Last year saw the introduction of an average credit card merchant fee rate of 1.5% under a voluntary agreement between the Canadian government and credit card providers. Unfortunately, this was not enough to create any real difference to Canada's small businesses. In an effort to support their small business merchants, several other countries have lowered their rates to 0.3% to 0.5%, or one-fifth or one-third of the average rate imposed under the voluntary code of conduct. We think these examples from other countries would serve as an excellent model for Canada.

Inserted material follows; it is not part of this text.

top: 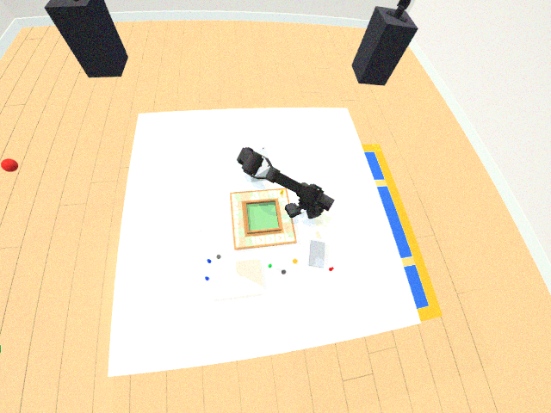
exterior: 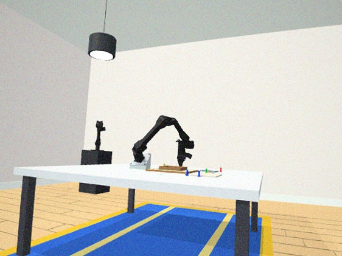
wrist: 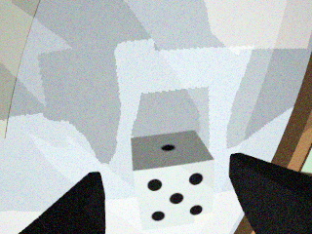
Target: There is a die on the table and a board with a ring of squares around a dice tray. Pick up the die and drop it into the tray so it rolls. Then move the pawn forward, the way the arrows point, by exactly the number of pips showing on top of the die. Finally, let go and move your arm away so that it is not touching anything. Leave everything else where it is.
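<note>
The white die (wrist: 175, 197) lies on the table beside the board. In the wrist view its bright face shows five pips and its shaded face one. My gripper (wrist: 167, 175) (exterior: 180, 164) is open around the die, pointing down, with a gap on each side. The arm hides the die and fingertips in the top view. The board (top: 238, 222) (wrist: 293, 132) has arrows on its squares; its edge is close to the right finger. The brown-walled dice tray (top: 244, 218) (exterior: 171, 168) has a green floor with no die visible. The yellow pawn (top: 281, 192) (exterior: 164, 164) stands at the board's back right corner.
Two blue pawns (top: 208, 261) (top: 207, 278), a green piece (top: 269, 265), grey discs (top: 218, 256) (top: 283, 271), an orange disc (top: 294, 261) and a red pawn (top: 331, 268) are in front of the board. A grey slab (top: 317, 254) and a pale sheet (top: 249, 268) lie there too.
</note>
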Robot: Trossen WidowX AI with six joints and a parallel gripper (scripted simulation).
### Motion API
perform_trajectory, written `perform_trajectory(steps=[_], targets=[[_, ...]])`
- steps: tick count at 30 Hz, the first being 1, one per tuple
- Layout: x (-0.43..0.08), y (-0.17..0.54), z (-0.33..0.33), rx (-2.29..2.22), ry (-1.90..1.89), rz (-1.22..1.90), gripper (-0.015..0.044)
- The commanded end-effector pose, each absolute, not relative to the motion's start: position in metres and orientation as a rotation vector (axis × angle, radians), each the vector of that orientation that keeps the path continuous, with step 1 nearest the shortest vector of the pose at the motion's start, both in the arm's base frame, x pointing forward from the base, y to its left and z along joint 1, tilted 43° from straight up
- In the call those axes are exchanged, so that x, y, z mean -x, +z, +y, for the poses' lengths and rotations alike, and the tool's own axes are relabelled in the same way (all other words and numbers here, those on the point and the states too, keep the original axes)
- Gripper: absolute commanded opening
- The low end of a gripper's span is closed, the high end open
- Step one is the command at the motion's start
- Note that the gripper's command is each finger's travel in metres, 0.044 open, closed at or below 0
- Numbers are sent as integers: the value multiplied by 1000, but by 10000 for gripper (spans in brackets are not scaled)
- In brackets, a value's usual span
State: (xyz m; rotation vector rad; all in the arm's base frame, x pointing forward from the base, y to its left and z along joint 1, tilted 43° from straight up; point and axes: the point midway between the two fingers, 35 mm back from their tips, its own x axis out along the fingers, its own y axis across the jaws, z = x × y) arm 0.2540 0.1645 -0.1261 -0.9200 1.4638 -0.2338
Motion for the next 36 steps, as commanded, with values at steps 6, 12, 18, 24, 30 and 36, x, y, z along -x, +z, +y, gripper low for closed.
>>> perform_trajectory(steps=[6, 12, 18, 24, 30, 36], targets=[[-254, -127, 163, 929, -232, 1463, 98], [-254, -124, 166, 929, -232, 1463, 0], [-253, -95, 193, 927, -228, 1464, 0], [-248, -63, 218, 926, -227, 1465, 0], [-240, -31, 237, 927, -228, 1466, 0], [-242, -27, 233, 958, -199, 1475, 0]])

We need to do more for small businesses so that expense savings can be used for hiring more staff, making capital investments in our businesses, and lowering consumer prices. We also would like to see this committee put forward a recommendation to implement greater enforcement behind what currently remains a voluntary code of conduct on swipe fees.

With respect to the issue of illegal and untaxed tobacco, the Canadian Convenience Stores Association and our four regional counterparts regularly engage government to advocate against additional tax increases on tobacco products. We do this because of the impacts such increases have on illegal tobacco activity in Canada. The issue of contraband tobacco has consistently affected our sector, as we view ourselves as being a partner with government in the controlled sale of legal tobacco products. Not only do our members keep tobacco out of the hands of youth, but we also collect taxes on behalf of federal and provincial governments. In 2014 that amounted to in excess of $4.7 billion.

Tobacco tax increases are often advocated as a way to reduce smoking rates, particularly youth smoking rates. The reality, however, is that once taxes become too high and prices skyrocket, consumers simply purchase their products elsewhere, that is, in the illegal and uncontrolled environment.

In December of last year, Prime Minister Trudeau himself acknowledged, when discussing the potential of taxation on marijuana products, the potential for illegal market activity if taxes rise too high. He stated that by taxing a product too much, it inadvertently creates or fuels a black market. An increase in the illegal market also diminishes the impact of tobacco control measures.

Our association has long advocated for greater deterrence measures against the illicit market, including additional resources for the RCMP, Canadian Border Services Agency, and other investigative bodies.

Additionally, it is important to note that fines levied against illegal tobacco traffickers are very often not collected. This is an incredible source of lost revenue that this committee should strongly pursue as a means of deterring criminality while also recouping lost government revenue.